For the past two years, I have been slowly improving the features of GPUProfiler for Windows environments and often heard requests for a tool like that for Linux, or even a monitor to give users greater and immediate insight into what GPU features are doing. I wanted a tool like this and so I just started making it.

Features of ngputop

Display that utilization of GPU resources for all NVIDIA GPUs detected in a bare-metal machine, some hypervisor hosts (XenServer, RHEL RHV, ESXi) or virtual machines* (*see limitations)
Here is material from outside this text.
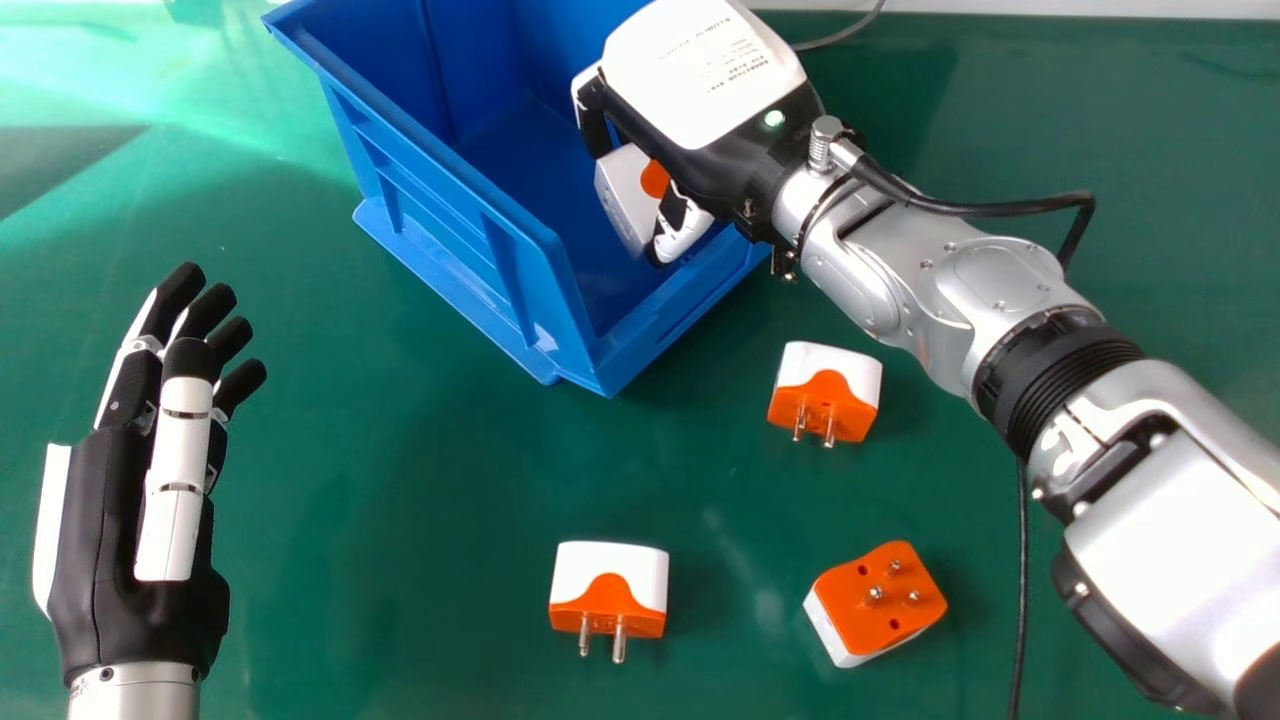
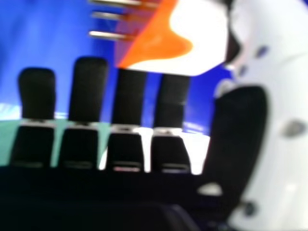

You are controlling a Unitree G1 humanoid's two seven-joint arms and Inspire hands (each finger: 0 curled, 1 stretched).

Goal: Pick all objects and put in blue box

UI Example - Graphics view mode

Inferencing on a Ubuntu vGPU VM

Keyboard commands

Key Alternate Command Feature State
F1 h Help Display Enabled
c Compute view Display Enabled
g Graphics view Display Enabled
F2 Setup Configuration Future use
F3 Search Display Future use
F4 Filter Display Future use
F5 Start Profile Future use
F6 Stop Profile Future use
F10 q Exit Operation Enabled

View Modes

ngputop currently has two view modes, "compute" and "graphics". Each view displays more or less data based on the typical utilization metrics each use case is interested in observing.

Compute View (default)

Compute mode displays for each detected NVIDIA GPU the following 'gauges':

Abbreviation Meaning
SM Shader-Module utilization
FB Frame buffer utilization
CL SM Clock
PW Power consumption
TP GPU temperature in Celsius
FN Fan speed (% of maximum)

Graphics View

The Graphics mode displays for each detected NVIDIA GPU the following 'gauges'

Abbreviation Meaning
SM Shader-Module utilization
FB Frame buffer utilization
MC Memory controller utilization
EN Encoder utilization
DE Decoder utilization
PW Power consumption
TP GPU temperature in Celsius

What and how it measures

NVML Function Purpose nvidia-smi query equivalent
nvmlDeviceGetUtilizationRates Get GPU utilization utilization.gpu
utilization.memory
nvmlDeviceGetTemperatureThreshold Get the temperature thresholds
nvmlDeviceGetTemperature Get the temperature temperature.gpu
nvmlDeviceGetProcessUtilization Get GPU utilization per process using the query "--query-compute-apps=pid,name,used_memory"
nvmlDeviceGetPowerUsage Get the current power usage power.draw
nvmlDeviceGetPowerManagementLimit Get the power thresholds power.limit
power.min_limit
power.max_limit
nvmlDeviceGetPciInfo_v2 Get the PCI BUS details pci.bus_id
nvmlDeviceGetName Get the GPU product name name
nvmlDeviceGetMemoryInfo Get the frame buffer thresholds memory.total
memory.used
memory.free
nvmlDeviceGetMaxClockInfo Get the Clock thresholds clocks.max.sm
nvmlDeviceGetHandleByIndex Get a "Handle" for each GPU
nvmlDeviceGetFanSpeed Get the fan speed fan.speed
nvmlDeviceGetEncoderUtilization Get the encoder utilization
nvmlDeviceGetDecoderUtilization Get the decoder utilization
nvmlDeviceGetCount Get number of GPUs count
nvmlDeviceGetClockInfo Get the current clock data clocks.current.graphics
clocks.current_sm